Under this line are the records; write out word for word the part that begins at the line containing "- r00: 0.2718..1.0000" and ends at the line containing "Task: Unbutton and", and no more.

Top of SUPPLIED RECORDS

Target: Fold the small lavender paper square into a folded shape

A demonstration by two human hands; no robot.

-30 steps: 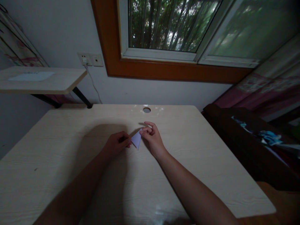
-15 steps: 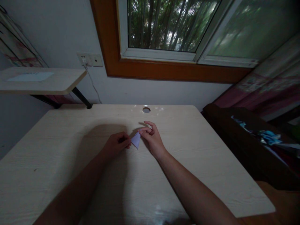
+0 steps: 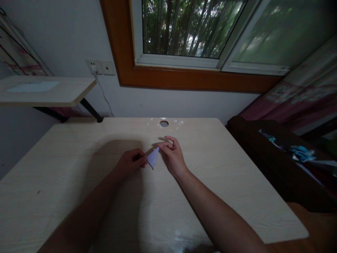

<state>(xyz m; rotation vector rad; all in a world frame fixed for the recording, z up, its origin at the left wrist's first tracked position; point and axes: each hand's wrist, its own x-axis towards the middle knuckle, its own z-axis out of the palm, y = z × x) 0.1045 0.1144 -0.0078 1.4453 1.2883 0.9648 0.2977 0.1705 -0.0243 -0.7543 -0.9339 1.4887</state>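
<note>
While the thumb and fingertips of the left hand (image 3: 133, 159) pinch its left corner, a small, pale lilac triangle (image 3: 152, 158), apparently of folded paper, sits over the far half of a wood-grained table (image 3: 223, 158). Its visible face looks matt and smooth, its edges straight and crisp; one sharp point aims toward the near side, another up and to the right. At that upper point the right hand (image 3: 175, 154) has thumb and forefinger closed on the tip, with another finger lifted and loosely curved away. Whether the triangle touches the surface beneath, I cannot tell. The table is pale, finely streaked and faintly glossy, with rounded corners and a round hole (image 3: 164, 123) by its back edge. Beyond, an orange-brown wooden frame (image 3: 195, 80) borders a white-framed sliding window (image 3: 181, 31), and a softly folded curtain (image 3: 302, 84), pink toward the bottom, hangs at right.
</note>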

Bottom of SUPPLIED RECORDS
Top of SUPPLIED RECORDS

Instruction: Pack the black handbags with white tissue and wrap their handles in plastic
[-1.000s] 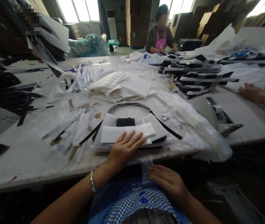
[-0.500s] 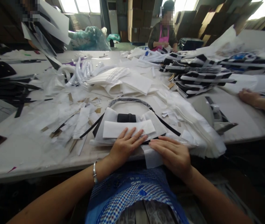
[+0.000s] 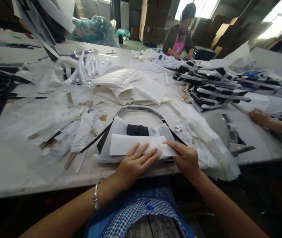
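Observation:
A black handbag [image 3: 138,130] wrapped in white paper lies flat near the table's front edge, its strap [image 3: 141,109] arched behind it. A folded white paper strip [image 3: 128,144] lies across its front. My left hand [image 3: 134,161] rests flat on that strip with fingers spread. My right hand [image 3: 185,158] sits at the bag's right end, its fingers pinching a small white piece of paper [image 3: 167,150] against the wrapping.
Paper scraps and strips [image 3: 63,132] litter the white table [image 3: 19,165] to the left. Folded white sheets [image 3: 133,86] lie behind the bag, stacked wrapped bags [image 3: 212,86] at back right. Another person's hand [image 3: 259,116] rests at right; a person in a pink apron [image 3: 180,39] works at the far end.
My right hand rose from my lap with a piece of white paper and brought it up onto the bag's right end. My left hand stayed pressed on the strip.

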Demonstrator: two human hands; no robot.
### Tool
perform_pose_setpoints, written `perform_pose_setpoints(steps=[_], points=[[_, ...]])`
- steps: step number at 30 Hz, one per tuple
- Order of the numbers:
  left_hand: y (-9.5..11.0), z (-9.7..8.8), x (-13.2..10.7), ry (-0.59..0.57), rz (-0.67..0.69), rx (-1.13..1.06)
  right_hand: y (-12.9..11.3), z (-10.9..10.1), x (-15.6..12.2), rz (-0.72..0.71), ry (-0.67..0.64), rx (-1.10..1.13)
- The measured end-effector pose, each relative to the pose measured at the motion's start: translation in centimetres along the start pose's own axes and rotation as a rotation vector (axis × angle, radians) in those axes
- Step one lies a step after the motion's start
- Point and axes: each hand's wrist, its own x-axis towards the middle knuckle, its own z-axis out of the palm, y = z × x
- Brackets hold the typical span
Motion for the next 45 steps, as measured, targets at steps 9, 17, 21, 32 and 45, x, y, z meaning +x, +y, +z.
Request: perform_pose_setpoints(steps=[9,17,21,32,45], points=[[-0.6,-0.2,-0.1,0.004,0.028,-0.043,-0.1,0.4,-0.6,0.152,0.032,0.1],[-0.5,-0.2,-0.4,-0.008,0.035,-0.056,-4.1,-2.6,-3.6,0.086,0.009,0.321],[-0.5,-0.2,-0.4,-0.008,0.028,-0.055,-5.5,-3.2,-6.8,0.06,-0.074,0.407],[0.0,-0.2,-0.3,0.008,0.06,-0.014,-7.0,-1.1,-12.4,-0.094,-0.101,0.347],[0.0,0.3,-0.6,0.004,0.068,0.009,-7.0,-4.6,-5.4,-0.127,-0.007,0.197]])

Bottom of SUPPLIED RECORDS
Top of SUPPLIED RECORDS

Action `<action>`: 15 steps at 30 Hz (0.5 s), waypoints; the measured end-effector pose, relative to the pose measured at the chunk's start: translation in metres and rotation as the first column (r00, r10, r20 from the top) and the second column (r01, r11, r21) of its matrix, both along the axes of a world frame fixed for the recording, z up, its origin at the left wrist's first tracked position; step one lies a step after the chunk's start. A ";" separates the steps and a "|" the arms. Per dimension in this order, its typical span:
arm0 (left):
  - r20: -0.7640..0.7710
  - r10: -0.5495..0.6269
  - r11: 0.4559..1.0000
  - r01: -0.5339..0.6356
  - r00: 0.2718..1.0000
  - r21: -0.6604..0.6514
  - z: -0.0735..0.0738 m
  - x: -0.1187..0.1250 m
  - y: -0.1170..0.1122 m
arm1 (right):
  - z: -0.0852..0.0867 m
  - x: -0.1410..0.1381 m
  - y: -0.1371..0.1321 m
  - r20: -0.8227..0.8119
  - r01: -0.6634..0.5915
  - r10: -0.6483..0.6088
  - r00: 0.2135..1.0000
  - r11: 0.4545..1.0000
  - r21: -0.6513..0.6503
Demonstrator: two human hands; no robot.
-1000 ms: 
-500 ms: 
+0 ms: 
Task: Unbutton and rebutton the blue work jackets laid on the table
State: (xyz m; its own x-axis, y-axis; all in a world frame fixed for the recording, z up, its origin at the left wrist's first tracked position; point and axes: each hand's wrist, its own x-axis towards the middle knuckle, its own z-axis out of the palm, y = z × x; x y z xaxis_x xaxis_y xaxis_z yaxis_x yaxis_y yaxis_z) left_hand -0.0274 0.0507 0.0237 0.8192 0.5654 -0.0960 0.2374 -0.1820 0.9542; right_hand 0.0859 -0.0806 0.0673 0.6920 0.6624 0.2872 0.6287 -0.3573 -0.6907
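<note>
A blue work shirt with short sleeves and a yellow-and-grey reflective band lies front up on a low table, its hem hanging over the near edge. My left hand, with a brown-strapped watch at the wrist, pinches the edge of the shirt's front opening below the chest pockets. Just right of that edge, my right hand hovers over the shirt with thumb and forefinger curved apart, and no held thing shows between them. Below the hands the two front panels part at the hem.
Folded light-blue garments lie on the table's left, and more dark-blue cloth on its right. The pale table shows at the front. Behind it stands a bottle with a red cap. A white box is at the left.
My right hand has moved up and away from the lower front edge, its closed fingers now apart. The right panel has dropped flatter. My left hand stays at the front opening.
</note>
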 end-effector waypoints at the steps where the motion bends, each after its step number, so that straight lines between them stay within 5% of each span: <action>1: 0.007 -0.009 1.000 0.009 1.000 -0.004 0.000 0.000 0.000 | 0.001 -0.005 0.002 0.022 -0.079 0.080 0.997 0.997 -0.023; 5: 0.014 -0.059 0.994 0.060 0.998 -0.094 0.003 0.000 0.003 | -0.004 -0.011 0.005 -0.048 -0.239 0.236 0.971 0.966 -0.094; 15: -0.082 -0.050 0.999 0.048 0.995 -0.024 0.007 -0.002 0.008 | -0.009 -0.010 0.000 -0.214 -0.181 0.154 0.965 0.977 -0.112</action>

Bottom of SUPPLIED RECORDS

**ANSWER BELOW**:
  - r00: 0.2718..1.0000
  - r21: -0.6604..0.6514
  - z: -0.0735..0.0738 m
  - x: -0.1187..0.1250 m
  - y: -0.1170..0.1122 m
arm1 (right):
  - z: -0.0852..0.0867 m
  - x: -0.1410..0.1381 m
  - y: -0.1371..0.1321 m
  - r20: -0.8227..0.8119
  - r01: -0.6634..0.5915
  - r10: -0.6483..0.6088
  - r00: 0.2135..1.0000
  - r11: 0.4545..1.0000
  - r21: -0.6513..0.6503
Demonstrator: two human hands; no robot.
-1000 ms: 
-500 ms: 
+0 ms: 
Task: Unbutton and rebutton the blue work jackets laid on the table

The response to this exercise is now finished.